See Orlogsværftet for history after 1830.

==Construction Committee==

In Danish Konstruktionskommissionen

Prior to 1739 all warship design in the Danish Naval dockyards at Holmen, Copenhagen, required royal approval. Shipbuilding was considered an art rather than a science.

Part of the committee's remit was to ensure the proper education of promising young naval officers in all aspects of ship construction and, to this end, the commission would send officers on extended study tours to the other naval powers of Europe to learn not only of recent advances in ship building but also harbour design and maintenance, defence works, dykes, and flood management.
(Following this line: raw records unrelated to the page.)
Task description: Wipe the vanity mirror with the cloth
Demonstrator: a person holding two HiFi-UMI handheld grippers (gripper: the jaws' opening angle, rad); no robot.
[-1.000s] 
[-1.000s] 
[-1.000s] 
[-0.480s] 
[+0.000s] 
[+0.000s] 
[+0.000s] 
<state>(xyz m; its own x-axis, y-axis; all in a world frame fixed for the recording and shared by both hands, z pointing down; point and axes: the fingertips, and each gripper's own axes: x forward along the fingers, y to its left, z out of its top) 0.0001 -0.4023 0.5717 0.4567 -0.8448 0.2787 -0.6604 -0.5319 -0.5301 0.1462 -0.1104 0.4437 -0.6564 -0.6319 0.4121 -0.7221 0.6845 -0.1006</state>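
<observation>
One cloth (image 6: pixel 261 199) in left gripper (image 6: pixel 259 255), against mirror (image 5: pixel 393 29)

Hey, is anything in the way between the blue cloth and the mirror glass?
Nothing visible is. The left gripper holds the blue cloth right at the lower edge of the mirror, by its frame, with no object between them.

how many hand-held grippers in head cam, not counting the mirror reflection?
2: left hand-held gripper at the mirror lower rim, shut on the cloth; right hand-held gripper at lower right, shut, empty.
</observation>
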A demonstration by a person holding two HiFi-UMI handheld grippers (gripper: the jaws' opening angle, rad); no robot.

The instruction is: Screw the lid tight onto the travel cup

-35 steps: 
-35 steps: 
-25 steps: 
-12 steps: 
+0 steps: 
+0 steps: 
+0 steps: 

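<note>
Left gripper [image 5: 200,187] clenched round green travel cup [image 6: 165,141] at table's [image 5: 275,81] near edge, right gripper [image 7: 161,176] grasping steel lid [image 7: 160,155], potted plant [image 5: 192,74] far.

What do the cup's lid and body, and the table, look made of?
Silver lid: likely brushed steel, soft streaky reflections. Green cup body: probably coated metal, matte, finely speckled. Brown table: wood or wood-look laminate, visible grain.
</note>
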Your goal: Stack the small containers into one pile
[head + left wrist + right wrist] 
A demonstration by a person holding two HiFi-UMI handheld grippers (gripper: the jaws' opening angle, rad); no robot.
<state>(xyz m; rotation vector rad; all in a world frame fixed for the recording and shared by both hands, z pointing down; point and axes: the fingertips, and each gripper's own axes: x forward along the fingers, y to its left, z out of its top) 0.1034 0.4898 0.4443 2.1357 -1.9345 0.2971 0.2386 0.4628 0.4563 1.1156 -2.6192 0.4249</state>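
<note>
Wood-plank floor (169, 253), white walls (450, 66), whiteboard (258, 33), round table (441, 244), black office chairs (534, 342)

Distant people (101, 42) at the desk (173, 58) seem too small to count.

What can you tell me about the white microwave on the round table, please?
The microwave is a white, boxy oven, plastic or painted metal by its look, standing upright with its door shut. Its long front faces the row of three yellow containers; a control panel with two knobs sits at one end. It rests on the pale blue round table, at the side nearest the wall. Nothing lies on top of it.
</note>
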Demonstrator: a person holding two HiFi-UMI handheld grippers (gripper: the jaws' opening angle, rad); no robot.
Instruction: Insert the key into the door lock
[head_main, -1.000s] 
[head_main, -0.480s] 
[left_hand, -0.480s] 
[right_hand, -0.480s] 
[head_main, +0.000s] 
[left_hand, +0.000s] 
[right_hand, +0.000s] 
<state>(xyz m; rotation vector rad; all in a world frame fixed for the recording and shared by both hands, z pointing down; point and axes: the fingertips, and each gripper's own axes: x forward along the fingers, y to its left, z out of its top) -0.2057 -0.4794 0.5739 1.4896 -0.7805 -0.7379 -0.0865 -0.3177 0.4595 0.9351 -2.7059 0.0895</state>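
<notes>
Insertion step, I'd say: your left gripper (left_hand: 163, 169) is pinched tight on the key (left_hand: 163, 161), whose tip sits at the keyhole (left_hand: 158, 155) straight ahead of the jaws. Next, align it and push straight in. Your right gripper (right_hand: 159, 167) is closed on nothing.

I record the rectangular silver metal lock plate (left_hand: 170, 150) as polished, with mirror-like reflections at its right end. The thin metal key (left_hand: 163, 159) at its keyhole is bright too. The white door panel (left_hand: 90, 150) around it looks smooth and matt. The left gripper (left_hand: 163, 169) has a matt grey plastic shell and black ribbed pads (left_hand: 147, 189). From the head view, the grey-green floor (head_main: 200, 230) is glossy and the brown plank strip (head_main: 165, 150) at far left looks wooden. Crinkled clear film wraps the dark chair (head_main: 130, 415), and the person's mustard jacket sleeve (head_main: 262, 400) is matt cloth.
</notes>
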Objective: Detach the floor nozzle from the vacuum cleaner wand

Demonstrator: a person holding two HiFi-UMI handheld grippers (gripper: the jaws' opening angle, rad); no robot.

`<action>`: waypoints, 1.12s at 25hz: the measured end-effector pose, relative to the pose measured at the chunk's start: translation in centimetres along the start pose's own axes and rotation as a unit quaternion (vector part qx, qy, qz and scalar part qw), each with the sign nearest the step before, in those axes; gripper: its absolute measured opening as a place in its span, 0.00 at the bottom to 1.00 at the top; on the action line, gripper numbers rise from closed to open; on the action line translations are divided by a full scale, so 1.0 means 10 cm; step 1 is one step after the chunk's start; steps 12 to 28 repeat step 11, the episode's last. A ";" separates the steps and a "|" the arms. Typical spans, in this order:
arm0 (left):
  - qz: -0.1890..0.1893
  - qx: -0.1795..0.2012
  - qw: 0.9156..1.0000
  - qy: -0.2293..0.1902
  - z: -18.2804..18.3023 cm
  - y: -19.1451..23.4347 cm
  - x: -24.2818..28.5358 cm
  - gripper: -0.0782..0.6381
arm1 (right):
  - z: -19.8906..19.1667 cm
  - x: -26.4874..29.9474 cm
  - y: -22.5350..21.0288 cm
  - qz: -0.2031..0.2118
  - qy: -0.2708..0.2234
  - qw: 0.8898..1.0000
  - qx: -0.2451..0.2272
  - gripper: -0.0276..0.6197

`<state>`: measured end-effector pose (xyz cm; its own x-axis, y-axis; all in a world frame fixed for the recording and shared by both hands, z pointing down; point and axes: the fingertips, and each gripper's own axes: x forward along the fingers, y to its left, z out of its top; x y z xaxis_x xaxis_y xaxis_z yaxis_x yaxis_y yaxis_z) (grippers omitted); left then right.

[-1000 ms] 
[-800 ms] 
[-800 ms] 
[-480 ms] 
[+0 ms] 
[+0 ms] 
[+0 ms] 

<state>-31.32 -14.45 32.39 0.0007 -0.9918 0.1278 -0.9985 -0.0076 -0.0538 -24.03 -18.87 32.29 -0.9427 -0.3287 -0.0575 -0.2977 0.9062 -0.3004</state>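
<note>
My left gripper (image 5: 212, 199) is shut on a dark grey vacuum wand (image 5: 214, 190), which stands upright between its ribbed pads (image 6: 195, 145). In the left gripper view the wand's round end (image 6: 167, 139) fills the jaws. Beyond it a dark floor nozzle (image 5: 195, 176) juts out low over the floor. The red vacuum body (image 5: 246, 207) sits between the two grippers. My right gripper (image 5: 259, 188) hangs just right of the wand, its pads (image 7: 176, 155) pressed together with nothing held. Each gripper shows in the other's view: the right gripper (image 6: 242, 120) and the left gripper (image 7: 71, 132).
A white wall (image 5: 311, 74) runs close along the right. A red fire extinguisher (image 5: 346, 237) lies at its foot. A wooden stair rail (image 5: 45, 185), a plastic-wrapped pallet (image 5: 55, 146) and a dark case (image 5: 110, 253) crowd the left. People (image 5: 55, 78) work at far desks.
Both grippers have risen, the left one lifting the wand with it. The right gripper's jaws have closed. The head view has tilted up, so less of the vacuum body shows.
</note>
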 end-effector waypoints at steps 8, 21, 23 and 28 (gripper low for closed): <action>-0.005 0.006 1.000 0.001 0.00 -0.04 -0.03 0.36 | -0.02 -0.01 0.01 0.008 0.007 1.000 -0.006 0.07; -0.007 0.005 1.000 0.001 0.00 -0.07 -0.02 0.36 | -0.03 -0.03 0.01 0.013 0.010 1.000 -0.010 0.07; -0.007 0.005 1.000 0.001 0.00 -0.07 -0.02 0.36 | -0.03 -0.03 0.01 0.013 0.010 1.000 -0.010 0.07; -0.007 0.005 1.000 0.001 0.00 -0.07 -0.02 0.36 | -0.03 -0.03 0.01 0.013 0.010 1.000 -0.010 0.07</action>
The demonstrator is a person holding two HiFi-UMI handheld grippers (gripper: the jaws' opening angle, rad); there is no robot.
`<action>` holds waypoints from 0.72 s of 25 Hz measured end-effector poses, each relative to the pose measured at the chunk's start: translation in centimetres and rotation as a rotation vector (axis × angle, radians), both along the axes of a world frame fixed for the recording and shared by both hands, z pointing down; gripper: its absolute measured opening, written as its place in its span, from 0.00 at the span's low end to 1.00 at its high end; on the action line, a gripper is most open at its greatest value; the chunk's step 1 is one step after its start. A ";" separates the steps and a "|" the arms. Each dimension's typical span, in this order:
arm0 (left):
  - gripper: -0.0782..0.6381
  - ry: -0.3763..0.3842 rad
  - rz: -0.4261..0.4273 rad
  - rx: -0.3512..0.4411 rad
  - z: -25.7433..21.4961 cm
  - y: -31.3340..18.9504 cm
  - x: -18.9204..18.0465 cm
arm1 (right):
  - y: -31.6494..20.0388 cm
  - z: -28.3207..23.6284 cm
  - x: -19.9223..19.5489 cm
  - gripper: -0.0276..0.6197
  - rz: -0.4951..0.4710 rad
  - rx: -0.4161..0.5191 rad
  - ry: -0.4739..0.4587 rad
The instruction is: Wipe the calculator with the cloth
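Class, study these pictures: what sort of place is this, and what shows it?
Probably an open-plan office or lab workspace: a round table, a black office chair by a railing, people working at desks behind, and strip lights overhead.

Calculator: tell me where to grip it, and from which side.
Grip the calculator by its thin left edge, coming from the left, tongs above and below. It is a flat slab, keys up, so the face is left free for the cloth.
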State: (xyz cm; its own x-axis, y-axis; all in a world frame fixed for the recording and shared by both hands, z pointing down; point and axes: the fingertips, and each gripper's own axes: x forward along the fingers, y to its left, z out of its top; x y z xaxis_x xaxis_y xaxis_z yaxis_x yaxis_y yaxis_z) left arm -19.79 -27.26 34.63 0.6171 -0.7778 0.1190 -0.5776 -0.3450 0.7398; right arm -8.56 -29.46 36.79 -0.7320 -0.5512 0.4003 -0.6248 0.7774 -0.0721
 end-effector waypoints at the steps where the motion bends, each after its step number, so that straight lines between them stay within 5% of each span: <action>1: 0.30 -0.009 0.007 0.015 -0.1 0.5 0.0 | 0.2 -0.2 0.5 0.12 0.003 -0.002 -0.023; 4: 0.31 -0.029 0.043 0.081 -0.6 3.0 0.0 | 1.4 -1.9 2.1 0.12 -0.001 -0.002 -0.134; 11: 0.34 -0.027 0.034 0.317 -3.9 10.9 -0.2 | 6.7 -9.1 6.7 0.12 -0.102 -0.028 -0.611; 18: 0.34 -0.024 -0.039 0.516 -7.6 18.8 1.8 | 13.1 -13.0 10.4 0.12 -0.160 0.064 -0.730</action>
Other scientific advances, mechanical and technical inventions not directly related to naval matters were also noted - occasionally, a little espionage was required.
In 1742 the Royal Danish Academy of Sciences was established in Copenhagen to which the educated officer corps of the Danish navy contributed much useful debate.

Apprentice ship builders would return from their foreign tours often to become members of the Construction Committee and to lecture at the Sea Cadet Academy on shipbuilding. Some would eventually become the head of naval construction, Fabrikmester, a position which required not only professional expertise but also political and personal qualities of leadership. Criticism on grounds of seaworthiness or cost of the designs, or loss of political support made the position of Fabrikmester very stressful for some of the incumbents.